Patients underwent both an FDG-PET/CT and WB-MRI at staging before start of treatment. The FDG-PET/CT was made as part of standard clinical care and WB-MRI was always performed within 15 days of the FDG-PET/CT (median 1.00 days, interquartile range (IQR), 4.00). Full descriptions of the WB-MRI and FDG-PET/CT protocols used by all participating centres are provided in the supplementary material file. WB-MRI sequence parameters are shown in supplementary table 1. All images were de-identified and collected for review.
Whole-body MRI image interpretation
The de-identified WB-MR images were analysed by two independent radiologists (R.A.J.N. and T.C.K. with 25 and 10 years of MRI experience, respectively) using OsiriX Lite Medical Imaging Software (Pixmeo) or Horos (Horos Project). The readers were aware of the diagnosis of HL, but had no access to other information such as clinical data and other imaging findings. Analyses and scoring were performed using a standardized form based on the Euronet PHL C1 trial [22, 23]. The readers evaluated first the WB-MRI without DWI (T1-weighted and T2-weighted only) and second the WB-MRI including DWI immediately thereafter. Disease presence was scored for 10 nodal and all possible extra-nodal regions (e.g. thoracic, abdominal, central nervous system and musculoskeletal sites). Nodal regions were cervical, axillary, infraclavicular, mediastinal, hilar, spleen, para-aortic, mesenteric, para-iliac and inguinal. The relevant extra-nodal regions were lung, liver and bone marrow. Table 1 summarizes the criteria for involvement of the different nodal and extra-nodal regions.
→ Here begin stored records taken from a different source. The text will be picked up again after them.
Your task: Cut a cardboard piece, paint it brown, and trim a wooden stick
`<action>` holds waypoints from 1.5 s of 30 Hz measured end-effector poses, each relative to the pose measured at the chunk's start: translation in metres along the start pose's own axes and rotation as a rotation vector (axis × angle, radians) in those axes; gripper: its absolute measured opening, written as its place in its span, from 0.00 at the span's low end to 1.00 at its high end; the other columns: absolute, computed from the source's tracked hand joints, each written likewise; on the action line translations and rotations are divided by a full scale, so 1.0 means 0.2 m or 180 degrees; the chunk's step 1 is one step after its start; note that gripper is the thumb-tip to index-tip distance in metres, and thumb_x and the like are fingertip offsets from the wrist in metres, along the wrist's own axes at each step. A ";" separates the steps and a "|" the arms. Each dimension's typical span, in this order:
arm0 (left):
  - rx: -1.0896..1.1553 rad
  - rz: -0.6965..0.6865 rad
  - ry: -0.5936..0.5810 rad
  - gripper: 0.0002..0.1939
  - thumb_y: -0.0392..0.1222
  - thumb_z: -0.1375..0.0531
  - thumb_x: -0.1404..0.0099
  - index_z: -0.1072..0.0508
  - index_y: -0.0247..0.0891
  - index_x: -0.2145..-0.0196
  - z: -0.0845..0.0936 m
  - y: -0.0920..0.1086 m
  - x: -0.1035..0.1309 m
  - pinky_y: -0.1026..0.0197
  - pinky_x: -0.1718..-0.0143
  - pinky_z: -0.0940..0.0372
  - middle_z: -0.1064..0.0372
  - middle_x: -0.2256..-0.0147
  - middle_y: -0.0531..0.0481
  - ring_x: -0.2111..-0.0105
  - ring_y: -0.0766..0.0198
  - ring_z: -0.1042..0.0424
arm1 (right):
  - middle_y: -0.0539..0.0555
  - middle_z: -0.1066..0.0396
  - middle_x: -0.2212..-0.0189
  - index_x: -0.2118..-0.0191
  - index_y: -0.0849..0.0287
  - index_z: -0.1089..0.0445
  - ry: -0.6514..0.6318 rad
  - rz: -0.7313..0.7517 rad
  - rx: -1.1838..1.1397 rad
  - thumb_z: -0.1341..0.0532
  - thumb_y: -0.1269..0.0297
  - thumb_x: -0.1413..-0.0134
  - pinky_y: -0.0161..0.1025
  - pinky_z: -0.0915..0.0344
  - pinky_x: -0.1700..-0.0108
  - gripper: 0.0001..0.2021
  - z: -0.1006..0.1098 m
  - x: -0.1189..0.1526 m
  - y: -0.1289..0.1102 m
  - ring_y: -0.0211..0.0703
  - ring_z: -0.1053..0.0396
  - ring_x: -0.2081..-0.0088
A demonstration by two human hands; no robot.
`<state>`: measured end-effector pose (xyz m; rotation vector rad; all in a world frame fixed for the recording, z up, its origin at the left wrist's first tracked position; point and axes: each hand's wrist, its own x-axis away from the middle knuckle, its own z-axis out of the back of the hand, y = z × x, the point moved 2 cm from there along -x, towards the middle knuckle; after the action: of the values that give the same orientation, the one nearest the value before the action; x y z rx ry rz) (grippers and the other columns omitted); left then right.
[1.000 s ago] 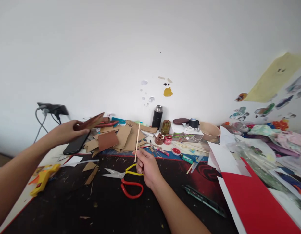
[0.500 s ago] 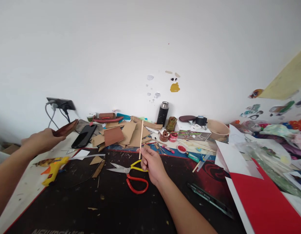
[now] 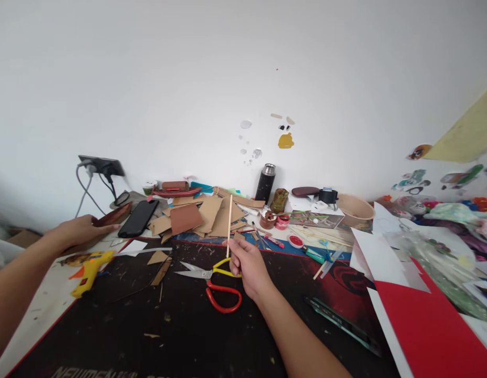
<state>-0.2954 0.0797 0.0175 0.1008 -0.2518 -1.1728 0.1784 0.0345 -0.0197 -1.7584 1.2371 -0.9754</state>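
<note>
My right hand (image 3: 246, 265) pinches a thin wooden stick (image 3: 229, 223) and keeps it upright over the black mat (image 3: 180, 336). Just below that hand lie scissors (image 3: 211, 283) with one yellow and one red handle. Far to the left, my left hand (image 3: 78, 231) grips a brown cardboard piece (image 3: 114, 215) low over the white table edge, beside a black phone (image 3: 138, 218). A yellow glue gun (image 3: 87, 266) lies in front of the left hand.
A heap of cardboard scraps (image 3: 199, 216) sits behind the mat. A black flask (image 3: 265, 183), small jars, a beige bowl (image 3: 354, 209) and craft clutter line the wall. Red and white paper sheets (image 3: 420, 315) cover the right. A socket with cables (image 3: 99, 167) hangs at left.
My left hand carried the brown cardboard piece from above the scrap heap leftward and down to the table beside the phone. The right hand kept the stick upright and barely moved.
</note>
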 end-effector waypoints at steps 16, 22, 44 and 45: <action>0.2261 -0.1802 -0.0577 0.38 0.77 0.38 0.43 0.17 0.44 0.50 -0.06 1.20 0.62 0.46 0.35 0.39 0.23 0.41 0.43 0.38 0.41 0.30 | 0.38 0.45 0.87 0.64 0.61 0.22 0.0031 0.0031 -0.0009 0.26 0.42 0.56 0.33 0.57 0.81 0.25 0.00 -0.01 -0.01 0.29 0.47 0.87; 0.3094 -0.1917 -0.1490 0.29 0.71 0.34 0.43 0.14 0.43 0.61 -0.25 1.47 0.62 0.48 0.43 0.32 0.16 0.56 0.43 0.50 0.44 0.22 | 0.38 0.45 0.88 0.68 0.60 0.25 0.0134 0.0146 0.0012 0.27 0.42 0.55 0.33 0.56 0.83 0.23 0.00 -0.02 -0.02 0.30 0.49 0.88; 0.1593 -0.2719 -0.1056 0.28 0.67 0.47 0.30 0.23 0.40 0.66 -0.33 1.45 0.60 0.61 0.66 0.39 0.29 0.72 0.53 0.69 0.58 0.32 | 0.43 0.36 0.84 0.62 0.60 0.23 0.0555 0.0805 0.0162 0.31 0.39 0.47 0.31 0.50 0.84 0.25 0.15 -0.08 -0.13 0.32 0.41 0.86; 0.1572 -0.2713 -0.1010 0.28 0.67 0.47 0.30 0.23 0.40 0.66 -0.32 1.45 0.60 0.61 0.67 0.40 0.29 0.72 0.53 0.69 0.58 0.32 | 0.42 0.36 0.85 0.63 0.60 0.23 0.0572 0.0800 0.0198 0.31 0.39 0.47 0.31 0.51 0.84 0.24 0.15 -0.08 -0.13 0.32 0.41 0.86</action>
<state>0.0252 0.0788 0.0330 0.4928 -0.8332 -1.9534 0.2118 0.0604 -0.0110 -1.4502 1.4837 -1.0272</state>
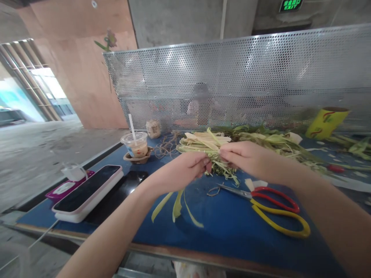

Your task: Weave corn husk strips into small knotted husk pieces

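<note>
Your left hand [194, 165] pinches green leaf strips [176, 208] above the table [220, 239]; your right hand [245, 154] is pinched together beside it, on what you cannot tell.

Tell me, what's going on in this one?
A person works with both hands close together over a blue table. The left hand grips pale green strips that hang below it; the right hand has its fingers pinched, on what is hard to tell. A pile of leaves lies just beyond, and scissors rest untouched on the table.
</note>
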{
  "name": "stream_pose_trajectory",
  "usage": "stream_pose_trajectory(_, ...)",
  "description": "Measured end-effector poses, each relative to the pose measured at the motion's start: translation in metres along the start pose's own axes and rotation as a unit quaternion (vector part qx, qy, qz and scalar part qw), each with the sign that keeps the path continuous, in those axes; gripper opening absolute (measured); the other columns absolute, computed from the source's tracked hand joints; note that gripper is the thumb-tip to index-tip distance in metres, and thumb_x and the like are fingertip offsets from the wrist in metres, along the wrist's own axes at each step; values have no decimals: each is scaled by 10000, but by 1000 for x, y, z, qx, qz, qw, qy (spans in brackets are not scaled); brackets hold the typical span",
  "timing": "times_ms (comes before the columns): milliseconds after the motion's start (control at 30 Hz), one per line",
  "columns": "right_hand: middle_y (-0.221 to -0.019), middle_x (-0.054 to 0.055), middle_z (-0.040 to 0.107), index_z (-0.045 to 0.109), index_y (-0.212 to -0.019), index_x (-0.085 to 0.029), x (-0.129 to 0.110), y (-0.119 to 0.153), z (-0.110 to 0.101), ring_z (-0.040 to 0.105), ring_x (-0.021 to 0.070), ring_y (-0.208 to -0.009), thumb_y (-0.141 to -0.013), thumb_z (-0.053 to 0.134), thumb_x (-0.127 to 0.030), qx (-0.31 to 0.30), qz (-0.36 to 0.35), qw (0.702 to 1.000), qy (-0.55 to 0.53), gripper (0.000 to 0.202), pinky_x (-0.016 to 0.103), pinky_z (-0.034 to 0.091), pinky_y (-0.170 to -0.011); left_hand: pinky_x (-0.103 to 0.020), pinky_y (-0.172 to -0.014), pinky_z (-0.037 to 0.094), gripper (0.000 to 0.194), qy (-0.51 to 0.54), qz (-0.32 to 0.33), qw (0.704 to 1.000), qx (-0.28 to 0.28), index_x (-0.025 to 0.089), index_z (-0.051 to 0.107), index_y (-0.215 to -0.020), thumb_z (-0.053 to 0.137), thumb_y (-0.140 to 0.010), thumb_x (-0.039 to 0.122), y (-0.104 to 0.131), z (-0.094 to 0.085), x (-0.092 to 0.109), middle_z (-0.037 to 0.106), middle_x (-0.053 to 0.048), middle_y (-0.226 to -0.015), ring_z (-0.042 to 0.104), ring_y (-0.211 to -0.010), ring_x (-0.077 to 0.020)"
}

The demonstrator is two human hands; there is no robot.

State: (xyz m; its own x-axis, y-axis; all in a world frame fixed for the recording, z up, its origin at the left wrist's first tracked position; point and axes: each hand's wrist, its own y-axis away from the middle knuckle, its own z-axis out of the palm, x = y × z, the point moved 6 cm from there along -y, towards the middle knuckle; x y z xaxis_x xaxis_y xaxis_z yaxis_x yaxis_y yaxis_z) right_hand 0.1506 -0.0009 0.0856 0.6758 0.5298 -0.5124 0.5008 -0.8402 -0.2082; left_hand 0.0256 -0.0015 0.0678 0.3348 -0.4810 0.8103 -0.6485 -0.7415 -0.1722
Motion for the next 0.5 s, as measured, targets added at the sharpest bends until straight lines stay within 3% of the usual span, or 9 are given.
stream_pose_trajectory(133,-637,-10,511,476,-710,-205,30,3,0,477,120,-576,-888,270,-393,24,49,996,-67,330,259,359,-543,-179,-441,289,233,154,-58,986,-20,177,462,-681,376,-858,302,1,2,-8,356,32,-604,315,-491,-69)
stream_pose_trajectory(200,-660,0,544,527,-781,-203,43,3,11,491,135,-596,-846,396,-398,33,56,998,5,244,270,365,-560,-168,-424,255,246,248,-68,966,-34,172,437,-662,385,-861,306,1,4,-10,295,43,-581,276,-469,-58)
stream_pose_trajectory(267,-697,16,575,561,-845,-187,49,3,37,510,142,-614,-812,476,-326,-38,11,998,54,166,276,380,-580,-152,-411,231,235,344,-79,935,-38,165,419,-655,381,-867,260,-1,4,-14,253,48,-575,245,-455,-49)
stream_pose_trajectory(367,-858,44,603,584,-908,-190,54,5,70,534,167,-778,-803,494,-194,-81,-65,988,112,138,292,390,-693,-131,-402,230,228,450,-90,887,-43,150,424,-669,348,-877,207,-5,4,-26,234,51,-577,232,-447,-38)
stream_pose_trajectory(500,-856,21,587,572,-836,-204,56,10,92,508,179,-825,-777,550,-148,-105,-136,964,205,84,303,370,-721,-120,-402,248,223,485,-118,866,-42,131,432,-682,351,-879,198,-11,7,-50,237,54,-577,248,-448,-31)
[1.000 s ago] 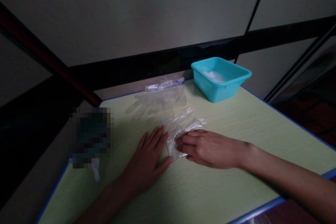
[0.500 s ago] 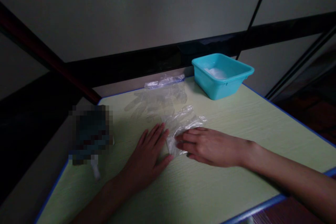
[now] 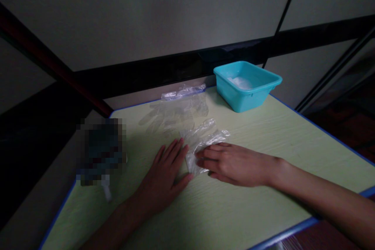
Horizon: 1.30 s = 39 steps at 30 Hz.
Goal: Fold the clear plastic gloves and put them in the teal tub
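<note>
A clear plastic glove [image 3: 205, 134], folded and wrinkled, lies on the table between my two hands. My left hand [image 3: 164, 177] rests flat with its fingers stretched out, the fingertips touching the left edge of the folded plastic. From the right, my right hand [image 3: 231, 164] lies palm down on the plastic, fingers extended and slightly bent, pressing on it. Behind them, more clear plastic gloves [image 3: 172, 113] are spread on the table, finger shapes showing. What is under my right palm is hidden.
A turquoise plastic basin [image 3: 249, 99] with something whitish inside stands at the table's back right. On the left is a pixelated object [image 3: 102, 150] with a white strip below it. The pale table [image 3: 234, 215] has blue edging; a panelled wall [image 3: 175, 19] rises behind it.
Both hands and the plastic stay almost in place. Only a very slight shift of the camera view is visible.
</note>
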### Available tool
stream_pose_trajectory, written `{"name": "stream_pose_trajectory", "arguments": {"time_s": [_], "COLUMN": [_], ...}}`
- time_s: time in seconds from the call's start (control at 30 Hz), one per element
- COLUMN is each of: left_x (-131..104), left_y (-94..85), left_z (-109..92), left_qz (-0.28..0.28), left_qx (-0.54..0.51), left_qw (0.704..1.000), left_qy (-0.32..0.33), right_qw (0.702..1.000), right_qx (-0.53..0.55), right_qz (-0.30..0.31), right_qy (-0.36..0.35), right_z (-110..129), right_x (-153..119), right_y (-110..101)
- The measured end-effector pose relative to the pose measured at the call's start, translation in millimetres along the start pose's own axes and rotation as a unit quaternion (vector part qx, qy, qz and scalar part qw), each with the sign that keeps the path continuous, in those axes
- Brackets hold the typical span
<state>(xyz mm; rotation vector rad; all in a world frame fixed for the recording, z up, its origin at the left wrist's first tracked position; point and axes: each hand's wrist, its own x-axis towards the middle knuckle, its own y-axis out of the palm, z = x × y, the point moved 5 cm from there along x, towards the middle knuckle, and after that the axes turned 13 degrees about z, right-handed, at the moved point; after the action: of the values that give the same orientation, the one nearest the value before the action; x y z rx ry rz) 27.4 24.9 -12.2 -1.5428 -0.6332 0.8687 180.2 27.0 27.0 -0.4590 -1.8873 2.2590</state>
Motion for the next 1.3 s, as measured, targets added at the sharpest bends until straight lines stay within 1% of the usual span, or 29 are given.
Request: {"name": "stream_pose_trajectory", "arguments": {"time_s": [0.33, 0.73, 1.3], "left_x": [1.2, 1.9, 1.5], "left_y": [0.2, -0.3, -4.1], "left_z": [0.8, 0.6, -1.4], "left_qz": [-0.004, 0.0, 0.005], "left_qx": [-0.001, 0.0, -0.011], "left_qw": [1.0, 1.0, 1.0], "left_qy": [0.0, 0.0, -0.001], "right_qw": [1.0, 1.0, 1.0], "right_qx": [0.002, 0.009, -0.017], "right_qz": [-0.014, -0.012, -0.018], "right_qy": [-0.006, -0.004, -0.007], "right_z": [0.4, -0.2, 0.7], "right_x": [0.4, 0.2, -0.2], "right_y": [-1.0, -0.8, -1.0]}}
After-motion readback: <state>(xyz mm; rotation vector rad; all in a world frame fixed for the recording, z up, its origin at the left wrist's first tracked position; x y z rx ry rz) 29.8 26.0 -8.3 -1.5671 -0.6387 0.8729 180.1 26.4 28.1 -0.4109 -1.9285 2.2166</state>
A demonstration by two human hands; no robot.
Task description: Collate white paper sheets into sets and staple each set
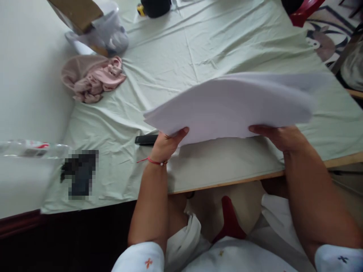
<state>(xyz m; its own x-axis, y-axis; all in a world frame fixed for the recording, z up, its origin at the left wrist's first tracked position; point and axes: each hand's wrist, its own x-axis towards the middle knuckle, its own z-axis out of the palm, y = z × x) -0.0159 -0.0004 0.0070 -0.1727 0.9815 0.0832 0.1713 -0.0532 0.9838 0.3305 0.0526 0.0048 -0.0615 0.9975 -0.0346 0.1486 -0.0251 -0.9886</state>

Finally, the disease stage was determined for each reading . Discrepancies between the datasets from both WB-MRI readers were solved by a third reader (A.S.L, radiologist, with 15 years of MRI experience) to form the final consensus WB-MRI datasets (both with and without DWI).
FDG-PET/CT image interpretation
The de-identified FDG-PET/CT images were analysed by a nuclear medicine physician (B.d.K., with 15 years of FDG-PET/CT experience) using OsiriX Lite Medical Imaging Software. The reader was blinded to clinical data and other imaging findings not related to the lymphoma diagnosis. Disease presence was scored either positive (e.g. FDG uptake above uptake in mediastinum and/or liver) or negative for 10 nodal and all extra-nodal stations. Disease stage was reported .
Expert panel: forming the reference standard and intrinsic WB-MRI dataset
An independent expert panel reviewed all discrepancies between consensus WB-MRI and FDG-PET/CT scoring results. The expert panel consisted of a radiologist (A.S.L.) and a nuclear medicine physician (N.T., with 9 years of FDG-PET/CT experience). The expert panel had access to all the available clinical and imaging information. All discrepancies were assessed and labelled as reader error or intrinsic error. Reader errors were being caused by failure of the reader to detect the abnormality (perceptual error) or by an incorrect interpretation of an abnormal finding (interpretation error). Intrinsic errors could either be due to limitations of the imaging acquisition or technique (e.g. if the abnormality was outside the field of view or if the error was caused by severe artefacts). Reader errors were corrected for WB-MRI including DWI to form the intrinsic WB-MRI reading. The FDG-PET/CT-based reference standard was formed by correcting all FDG-PET/CT reader and intrinsic errors.
The statistical analyses were performed using the Statistical Package for the Social Sciences (SPSS), version 25.0, and the R statistical software package version 3.5.1 (R Development Core Team).
Concordance between WB-MRI without DWI, WB-MRI with DWI and intrinsic WB-MRI and the FDG-PET/CT-based reference standard was assessed by calculating total agreement, positive predictive values (PPV), negative predictive values (NPV) and Cohen’s kappa statistics. Those were calculated between WB-MRI and the reference standard for lymphoma detection per patient (disease stage) and for presence/absence of disease in the separate nodal and extra-nodal stations as well as for the combined nodal and extra-nodal stations. Kappa values for staging agreement with and without DWI were compared and tested as proposed by Vanbelle to determine the additional value of DWI . A p value < 0.05 was considered statistically significant.
Sensitivity and specificity of WB-MRI without DWI, WB-MRI with DWI and intrinsic MRI for staging were calculated against the reference standard.
Inter-observer agreement between the two WB-MRI readers was assessed using percentages of observed and specific agreement (expressing the agreements for positive and negative ratings separately) and kappa statistics .
For all analyses of the combined nodal and extra-nodal stations, clustering within patients had to be considered. Multilevel analyses were performed as proposed by Vanbelle et al  for the kappa statistics. For observed agreement, PPV and NPV a mixed-effect logistic regression model was used, taking clustering within patients into account using random intercepts.
For all Cohen’s kappa analyses, the kappa values were interpreted as poor (κ < 0.2), fair (κ 0.2–0.4), moderate (κ > 0.4–0.6), good (κ > 0.6–0.8) and excellent (κ > 0.8) .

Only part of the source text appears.